= Beginning of Section =
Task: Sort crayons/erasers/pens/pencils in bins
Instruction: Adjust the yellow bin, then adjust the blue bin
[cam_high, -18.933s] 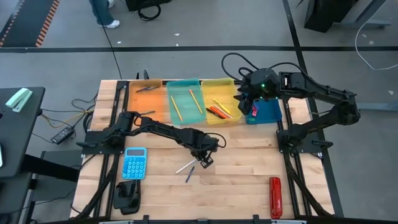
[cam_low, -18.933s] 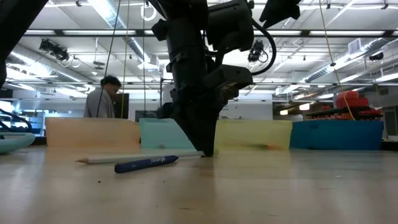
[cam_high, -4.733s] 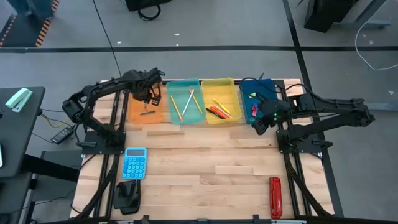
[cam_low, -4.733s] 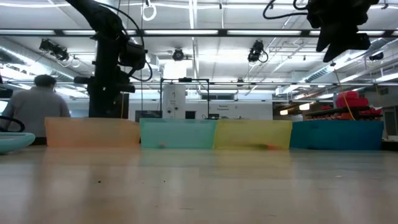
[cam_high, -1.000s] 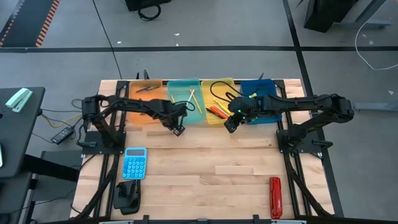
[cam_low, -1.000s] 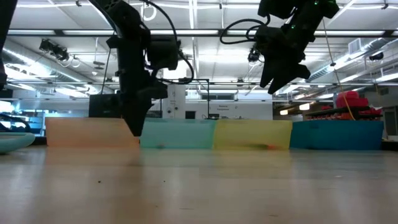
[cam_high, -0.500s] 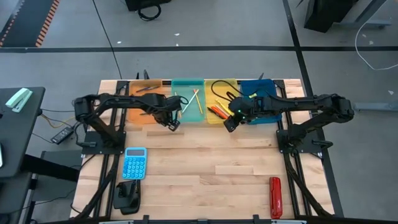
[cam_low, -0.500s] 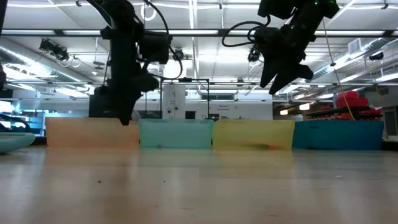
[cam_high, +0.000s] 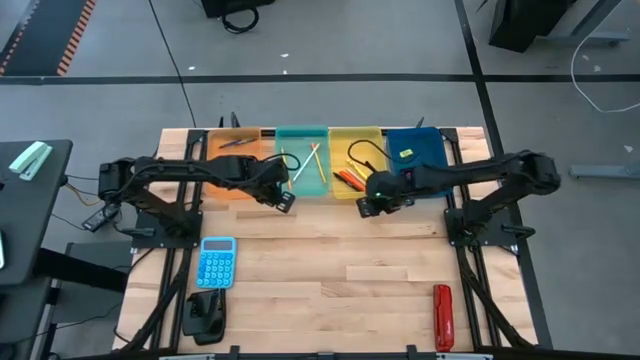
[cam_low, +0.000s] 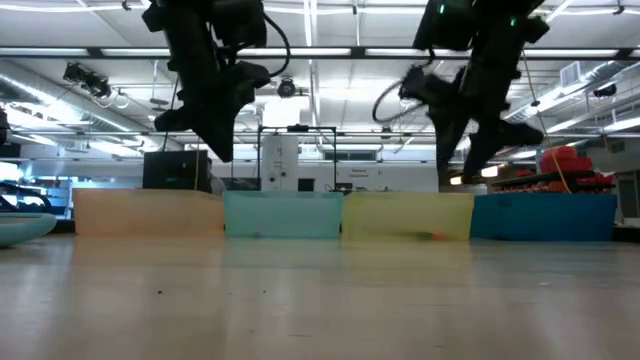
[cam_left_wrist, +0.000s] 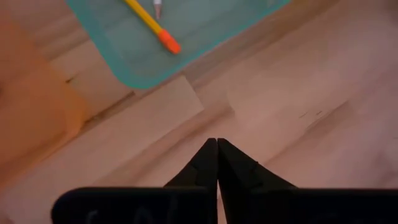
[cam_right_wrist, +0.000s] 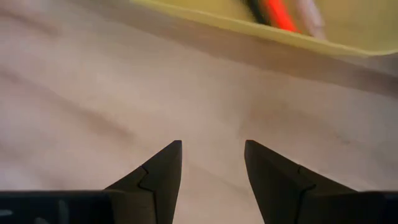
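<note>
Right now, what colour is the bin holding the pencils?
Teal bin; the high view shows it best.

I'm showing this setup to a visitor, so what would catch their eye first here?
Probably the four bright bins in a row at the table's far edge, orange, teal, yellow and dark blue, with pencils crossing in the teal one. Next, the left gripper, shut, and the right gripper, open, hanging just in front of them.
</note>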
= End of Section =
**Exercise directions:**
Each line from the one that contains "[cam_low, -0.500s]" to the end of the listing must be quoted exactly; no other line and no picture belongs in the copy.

**Problem solution:**
[cam_low, -0.500s] 
[cam_high, +0.000s] 
[cam_low, +0.000s] 
[cam_left_wrist, +0.000s] 
[cam_right_wrist, +0.000s] 
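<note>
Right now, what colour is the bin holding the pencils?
Teal bin; the high view shows it best.

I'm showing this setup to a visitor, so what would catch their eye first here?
Probably the four bright bins in a row at the table's far edge, orange, teal, yellow and dark blue, with pencils crossing in the teal one. Next, the left gripper, shut, and the right gripper, open, hanging just in front of them.
</note>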

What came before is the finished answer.